### What you are asked to do
Beginning with the first line of the data below, set down each line exactly through the line that contains "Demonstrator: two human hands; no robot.".

### Stored data

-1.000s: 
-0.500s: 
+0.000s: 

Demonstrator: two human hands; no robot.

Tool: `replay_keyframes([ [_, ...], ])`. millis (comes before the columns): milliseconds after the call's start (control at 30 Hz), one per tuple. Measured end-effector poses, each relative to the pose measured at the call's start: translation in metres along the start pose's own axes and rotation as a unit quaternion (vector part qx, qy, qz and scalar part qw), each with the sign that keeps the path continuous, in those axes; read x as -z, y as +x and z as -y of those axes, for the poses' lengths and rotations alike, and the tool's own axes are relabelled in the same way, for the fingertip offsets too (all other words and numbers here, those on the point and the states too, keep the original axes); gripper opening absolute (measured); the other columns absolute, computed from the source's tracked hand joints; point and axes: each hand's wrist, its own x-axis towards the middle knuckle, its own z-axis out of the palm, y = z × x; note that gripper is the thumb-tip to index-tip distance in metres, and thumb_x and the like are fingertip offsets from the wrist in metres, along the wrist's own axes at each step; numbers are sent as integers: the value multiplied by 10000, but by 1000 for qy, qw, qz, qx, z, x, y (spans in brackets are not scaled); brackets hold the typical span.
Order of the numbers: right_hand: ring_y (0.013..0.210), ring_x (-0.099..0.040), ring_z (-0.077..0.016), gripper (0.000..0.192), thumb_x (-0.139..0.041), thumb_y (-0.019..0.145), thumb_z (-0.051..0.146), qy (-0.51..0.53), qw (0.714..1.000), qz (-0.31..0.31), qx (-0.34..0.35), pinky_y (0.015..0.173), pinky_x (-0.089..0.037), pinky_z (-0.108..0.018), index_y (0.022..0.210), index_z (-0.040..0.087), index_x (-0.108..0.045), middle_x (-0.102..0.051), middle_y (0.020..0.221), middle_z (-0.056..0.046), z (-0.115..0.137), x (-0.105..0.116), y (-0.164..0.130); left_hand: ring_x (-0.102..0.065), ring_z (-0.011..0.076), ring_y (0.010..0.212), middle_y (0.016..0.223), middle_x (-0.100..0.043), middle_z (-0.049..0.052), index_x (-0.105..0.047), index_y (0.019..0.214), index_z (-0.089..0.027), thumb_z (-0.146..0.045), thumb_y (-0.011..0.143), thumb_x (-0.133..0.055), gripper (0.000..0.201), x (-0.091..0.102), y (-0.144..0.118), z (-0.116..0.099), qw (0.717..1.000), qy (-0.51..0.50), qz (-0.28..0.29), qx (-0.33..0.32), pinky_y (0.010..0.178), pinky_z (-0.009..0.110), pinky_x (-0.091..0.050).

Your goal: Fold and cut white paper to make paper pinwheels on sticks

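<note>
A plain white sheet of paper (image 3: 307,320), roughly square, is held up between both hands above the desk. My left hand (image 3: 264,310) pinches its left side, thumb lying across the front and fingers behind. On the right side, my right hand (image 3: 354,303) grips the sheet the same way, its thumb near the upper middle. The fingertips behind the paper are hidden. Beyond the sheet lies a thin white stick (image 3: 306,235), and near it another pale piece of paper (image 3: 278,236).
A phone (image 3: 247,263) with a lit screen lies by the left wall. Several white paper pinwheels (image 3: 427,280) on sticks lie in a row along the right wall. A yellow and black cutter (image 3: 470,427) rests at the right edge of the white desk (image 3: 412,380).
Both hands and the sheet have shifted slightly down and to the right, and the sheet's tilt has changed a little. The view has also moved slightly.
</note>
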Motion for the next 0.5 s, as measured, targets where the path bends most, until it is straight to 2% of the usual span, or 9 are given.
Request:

### Reply
-1.000s: 
-0.500s: 
+0.000s: 

Demonstrator: two human hands; no robot.

No more work remains in this exercise.